This Dividend Aristocrat Offers Both Income and Growth
Here at Income Investors, we are huge fans of a group of dividend stocks called “dividend aristocrats.” To earn this title, a company must have increased their dividends annually for a minimum of 25 years. In other words, these stocks are perfect for investors who want to generate a steadily increasing stream of income from their dividend portfolios.
But the thing is, because of the elite status of dividend aristocrats, every income investor wants to own them. As a result of high investor enthusiasm, prices of these stocks have been bid up. For the dividend growth investor who’s also looking for value, most dividend aristocrats now look quite expensive.
There are, however, exceptions. General Dynamics Corporation (NYSE:GD), for instance, recently made it to the list of dividend aristocrats, and yet is trading at a considerable discount compared to its peers.
Headquartered in Falls Church, Virginia, General Dynamics is an aerospace and defense contractor. It operates through four segments: Aerospace, Combat Systems, Information Systems and Technology (IS&T), and Marine Systems. Commanding over $60.0 billion in market cap, General Dynamics is currently the fourth-largest aerospace and defense company in America.
The defense industry is not exactly known for its dividends. And with its 1.6% yield, General Dynamics doesn’t really stand out among dividend-paying stocks. Rather, what makes the company worth considering is its ability to grow its payout.
General Dynamics has been paying uninterrupted dividends for decades. The latest dividend hike, which was announced in March of 2017, marked the 26th consecutive year in which the company has raised its payout. It was a sizable 10.5% increase to the company quarterly dividend rate to $0.84 per share. (Source: “General Dynamics Corporation Dividend Date & History,” NASDAQ, last accessed October 19, 2017.)
Over the last decade, GD stock’s quarterly dividend rate has grown by 189%.
And if you are wondering whether those payout increases were too aggressive, a look at the company’s financials should be reassuring. Last year, General Dynamics generated record-high operating earnings of $4.3 billion. Its operating margin expanded 40 basis points year-over-year to 13.7%. (Source: “Annual Financial Highlights,” General Dynamics Corporation, last accessed October 19, 2017.)
In particular, General Dynamics’ operating earnings per share increased by 8.7% year-over-year to a new record of $9.87 in 2016. It was more than enough to cover the $3.04 of dividend per share declared during this period.

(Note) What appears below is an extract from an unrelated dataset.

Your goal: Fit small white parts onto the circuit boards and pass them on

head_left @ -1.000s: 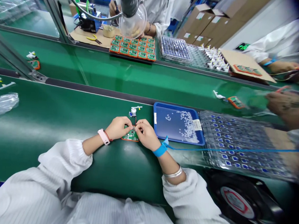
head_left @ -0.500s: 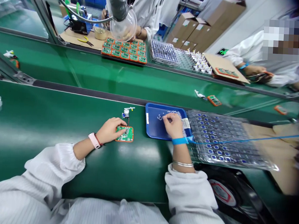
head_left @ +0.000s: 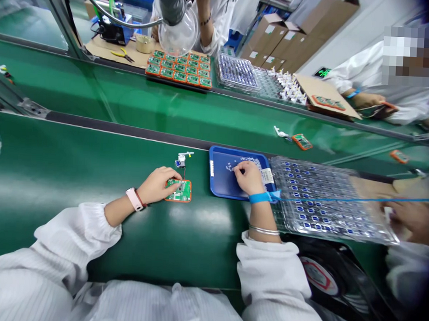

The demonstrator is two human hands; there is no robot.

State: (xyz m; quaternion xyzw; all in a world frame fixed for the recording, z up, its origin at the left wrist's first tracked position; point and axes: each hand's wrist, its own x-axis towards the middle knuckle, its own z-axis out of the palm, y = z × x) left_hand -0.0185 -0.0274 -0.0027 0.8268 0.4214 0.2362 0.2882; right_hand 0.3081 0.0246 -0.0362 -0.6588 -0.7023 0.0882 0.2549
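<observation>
A small green circuit board with an orange edge lies on the green bench in front of me. My left hand rests on its left side, fingers curled over it and holding it down. A small wired part lies just beyond the board. My right hand reaches into the blue tray of tiny white pieces, fingertips pinched together among them; what they hold is too small to make out. A blue wrist strap with a cord runs off to the right.
A clear blister tray of blue parts lies right of the blue tray. A green conveyor carries another board. Across it stand a panel of boards, cartons and other workers. A co-worker's hand is at the right edge.
A second ago both hands were together on the board. My right hand left it and went to the blue tray, where it now picks among the white pieces. The left hand stayed.
</observation>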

Here’s the best part: despite its solid financial performance and impressive dividend track record, General Dynamics stock is not exactly expensive. Trading at $211.64 apiece, the company has a price-to-earnings (P/E) multiple of 20.97 times. To put it in perspective, the aerospace and defense industry has an average P/E ratio of 26.68 times, while the benchmark S&P 500 Index has an average P/E multiple of 25.50 times. In other words, General Dynamics is actually undervalued.
Final Thoughts on This Dividend Aristocrat
The stock market can be highly efficient, which means bargains are hard to find. General Dynamics has a great track record of dividend growth, and with the current geopolitical environment, its business could get a significant boost down the road. Based on the current valuations, GD stock could represent an opportunity for value-seeking investors.